With the ever-growing amounts of data, enterprises create an increasing demand for data warehousing projects and systems for advanced analytics. ETL is their essential element. It ensures successful data integration within various databases and applications. In this ETL tools comparison, we will look at:
AWS Data Pipeline
They are among the most popular ETL tools 2019. Let's compare the pros and cons to find out the best solution for your project.
The ETL meaning is often misunderstood, due to the "simple" interpretation of its abbreviation. It stands for 3 data warehouse concepts: extract, transform, load. ETL process includes:
extracting data from different external sources
transforming it as the business model requires
loading data into the new warehouse
ETL is only a subset of data movement tasks. Ralph's Kimball book "The Data Warehouse ETL Toolkit" defines its 3 fundamental features:
data is downloaded in the suitable for analytics form
it is enriched with additional information
the system records and documents origin of data
So, the data shouldn't be just reloaded from one place to another. They are improved in the loading process. For example, an ETL developer can add new calculated or technical attributes. It's important to track how the data appeared in the database, as well as how and when it was changed.
ETL process steps
A web programmer can imagine ETL architecture as a set of 3 areas:
a data source
an intermediate area
a data receiver
A data stream is the movement of data from the source to the receiver. Each of the stages can be quite complicated. The process of creating ETL software includes different challenges:
The variety of external sources.
Unification of data according to business rules.
The frequency of updates and other specific requirements.
That's why an IT company needs to have a clear picture of structures of the source and destination applications.
What is an ETL example?
The common ETL task is to transfer data from RDBMS to another database that works better for business intelligence tools. ELT jobs are divided into 2 types:
The case with taking data from RDBMS is an example of the stream job. The data is transferred separately one by one for further processing. Otherwise, we can talk about a batch job. It means you can take a whole file, process it and save into a large file. Various ETL systems cope with these tasks in different ways.
Nowadays, the batch-only approach becomes a relic of time. The growing number of streaming data sources causes the popularity of ETL tools for stream job. They make the most recent data available as quickly as possible.

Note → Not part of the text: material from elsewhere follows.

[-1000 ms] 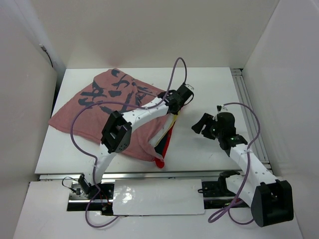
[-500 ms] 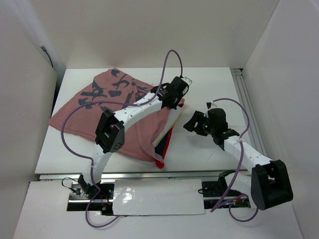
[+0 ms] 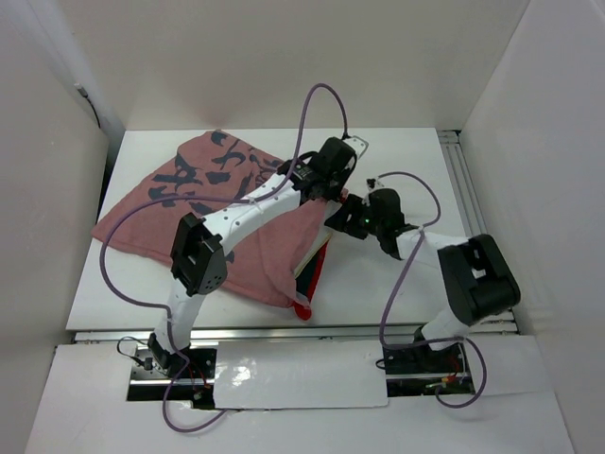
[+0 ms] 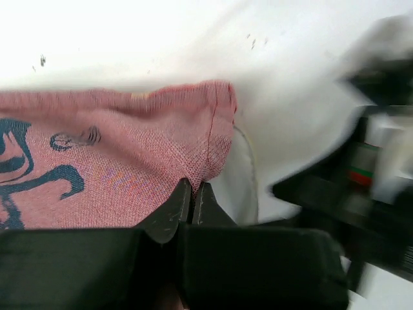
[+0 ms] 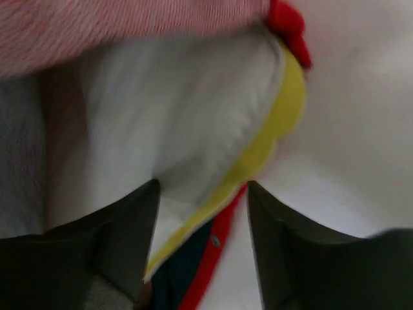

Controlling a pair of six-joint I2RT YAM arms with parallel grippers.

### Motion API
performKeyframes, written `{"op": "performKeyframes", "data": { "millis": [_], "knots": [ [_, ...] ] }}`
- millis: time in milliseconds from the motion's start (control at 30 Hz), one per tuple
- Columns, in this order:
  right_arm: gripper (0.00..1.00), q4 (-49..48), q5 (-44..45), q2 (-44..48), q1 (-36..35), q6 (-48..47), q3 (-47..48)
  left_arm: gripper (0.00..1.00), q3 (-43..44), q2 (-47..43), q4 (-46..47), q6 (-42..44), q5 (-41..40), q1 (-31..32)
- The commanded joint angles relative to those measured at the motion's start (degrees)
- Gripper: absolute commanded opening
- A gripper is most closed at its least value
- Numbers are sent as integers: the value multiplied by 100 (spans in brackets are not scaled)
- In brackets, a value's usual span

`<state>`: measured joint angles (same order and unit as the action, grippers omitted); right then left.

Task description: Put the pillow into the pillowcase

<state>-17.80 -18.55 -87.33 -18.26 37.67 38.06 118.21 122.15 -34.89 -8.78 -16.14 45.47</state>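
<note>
The pillowcase [image 3: 189, 208] is lying pink face up across the table [image 3: 397, 284], reaching from the 10 o'clock corner to the centre, with its mouth facing 3 o'clock. The pillow [image 5: 174, 110] is sitting mostly inside, and only its white corner and yellow piping [image 5: 274, 123] are showing at the mouth.

Both things are looking soft and light. The cloth is thin and limp, so it is likely sagging wherever it is not held. The cushion is plump and squashy and probably dragging against the knit rather than sliding. The hem is the sensible place to grip the case, and the piped corner is the place to grip or push the pillow.

The left gripper [image 4: 192, 194] is pressing its fingers together, apparently pinching the pink hem at the upper corner of the mouth. The right gripper [image 5: 203, 213] is holding its fingers spread on either side of the piped corner, gripping nothing.

The two wrists are crowding each other at the mouth. Bare table is lying open toward 3 and 5 o'clock, and walls are closing in the sides.
</note>
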Motion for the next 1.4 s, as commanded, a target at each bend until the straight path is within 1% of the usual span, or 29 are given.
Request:
{"op": "performKeyframes", "data": {
  "millis": [0,67,100,133,167,200,233,267,333,367,433,467,500,533,600,667,733,767,800,900,967,1000,1100,1133,1167,1233,1267,1333,1367],
  "knots": [
    [61,-1163,-272,-476,-282,110,542,0,255,-350,281,130,58,41],
    [52,-1094,-552,-1047,-354,48,859,0,255,-402,281,130,58,93],
    [31,-1163,-745,-1232,-354,47,1156,0,255,-402,281,52,58,93],
    [22,-1617,-1260,-1547,-354,161,1246,0,342,-402,281,51,111,93],
    [8,-1960,-1500,-1646,-406,257,1300,0,447,-402,281,51,111,93],
    [0,-2416,-1659,-1699,-493,398,1300,0,500,-454,229,-1,190,93],
    [0,-2934,-1783,-1700,-564,495,1222,0,579,-455,229,-1,330,145],
    [0,-3853,-1845,-1700,-643,496,1221,0,754,-455,229,-71,331,207],
    [0,-4824,-1706,-1700,-915,198,984,0,983,-455,159,-72,436,399],
    [0,-5873,-1609,-1761,-977,197,923,0,1158,-525,158,-141,436,497],
    [0,-7117,-1608,-2006,-1030,494,852,0,1274,-612,211,-46,436,786],
    [0,-7758,-1530,-2373,-969,1035,852,0,1353,-718,211,-45,1,866],
    [0,-8522,-1581,-2594,-864,1293,1122,0,1414,-780,211,77,-3,919],
    [0,-8764,-1747,-2831,-811,1469,1368,0,1415,-858,211,208,145,972],
    [1,-9047,-2020,-3500,-758,2059,1799,0,1232,-1087,439,384,-133,1060],
    [1,-9048,-2118,-3746,-758,1982,2231,0,1283,-1036,318,491,-362,1122],
    [1,-7840,-1899,-3800,-827,1299,2406,0,1590,-833,-199,439,-119,1122],
    [1,-7269,-1724,-3800,-828,930,2468,0,1591,-833,-202,438,22,1122],
    [2,-6150,-1322,-3800,-924,152,2565,0,1338,-833,-141,377,223,1122],
    [10,-4946,-924,-3800,-1136,-654,3022,0,1230,-833,9,377,366,1122],
    [16,-4837,-704,-3739,-1197,-604,2866,0,1283,-623,9,315,366,1051],
    [25,-4838,-616,-3539,-1110,-429,2734,0,1370,-570,-43,202,462,929],
    [37,-4418,-536,-3213,-785,-121,2224,0,1424,-421,-44,69,629,666],
    [40,-4172,-597,-2959,-697,98,2119,1,1424,-368,-44,-44,699,595],
    [52,-3709,-754,-2835,-566,152,1978,4,1424,-315,-44,-97,700,525],
    [52,-3179,-825,-2388,-477,267,1530,5,1485,-175,-44,-185,910,322],
    [60,-2794,-826,-2220,-398,267,1381,5,1485,-122,8,-282,911,261],
    [67,-1934,-713,-1660,-293,145,1090,5,1538,36,70,-404,1086,129],
    [74,-1624,-547,-1273,-214,74,950,5,1538,107,123,-406,1148,128]
  ]
}}
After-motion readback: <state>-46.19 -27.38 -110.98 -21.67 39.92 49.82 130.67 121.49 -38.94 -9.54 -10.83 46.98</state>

The variety of common and cloud-based data integration tools makes the choice really difficult. So, I prepared the list of 5 ETL solutions that are reliable in my experience.

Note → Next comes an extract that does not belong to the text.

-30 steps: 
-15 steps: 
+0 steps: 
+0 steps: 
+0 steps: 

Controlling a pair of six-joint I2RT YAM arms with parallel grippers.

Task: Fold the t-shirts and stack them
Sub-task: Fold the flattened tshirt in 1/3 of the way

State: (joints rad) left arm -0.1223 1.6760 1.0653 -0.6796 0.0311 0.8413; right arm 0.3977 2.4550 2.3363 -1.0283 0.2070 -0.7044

Perfect implementation of dataflow programming concept
The opportunity to handle binary data
Lack of live monitoring and per-record statistics
The first in the list of the best ETL tools is an open source project Apache NiFi. Developed by Apache Software Foundation, it is based on the concept of Dataflow Programming. It means this ETL tool allows visually assemble programs from boxes and run them almost without coding. So, you don't have to know any programming languages.
One of the most popular open source ETL tools is capable to work with different sources. For example, RabbitMQ, JDBC query, Hadoop, MQTT, UDP socket, etc. As for the actions, there is an opportunity to filter, adjust, join, split, enhance, verify data.
Apache NiFi is written in Java and distributed under the Apache 2.0 license. It runs on a JVM and supports all JVM languages.
This ETL tool helps to create long-running jobs and suits for processing both streaming data and periodic batches. As for manually managed jobs, they are also possible. However, there is a risk to face difficulties while setting them up.
Thanks to the well-rounded architecture, Apache NiFi is considered as one of the best open source ETL tools. It's a powerful and easy-to-use solution. FlowFile includes meta-information. So, the tool's possibilities aren't limited to CSV. You can work with photos, videos, audio files, or binary data.
The processors include 3 outputs:
Failure means there are problems with appropriate processing of FlowFile.
Original shows that an incoming FlowFile has been processed.
Success denotes that the processing of FlowFiles was finished.
If you want to drop terminated outputs, you can use special checkboxes. You should pay attention to the Process Groups. They are necessary for combining elements of a complex dataflow in advanced ETL programming.
Another great feature is the possibility of using various queue policies (FIFO, LIFO, and others). Data Provenance is a connected service that records almost everything in your dataflows. It's very convenient, because you can see how the data was saved or performed. The only drawback is that the function requires lots of disk space.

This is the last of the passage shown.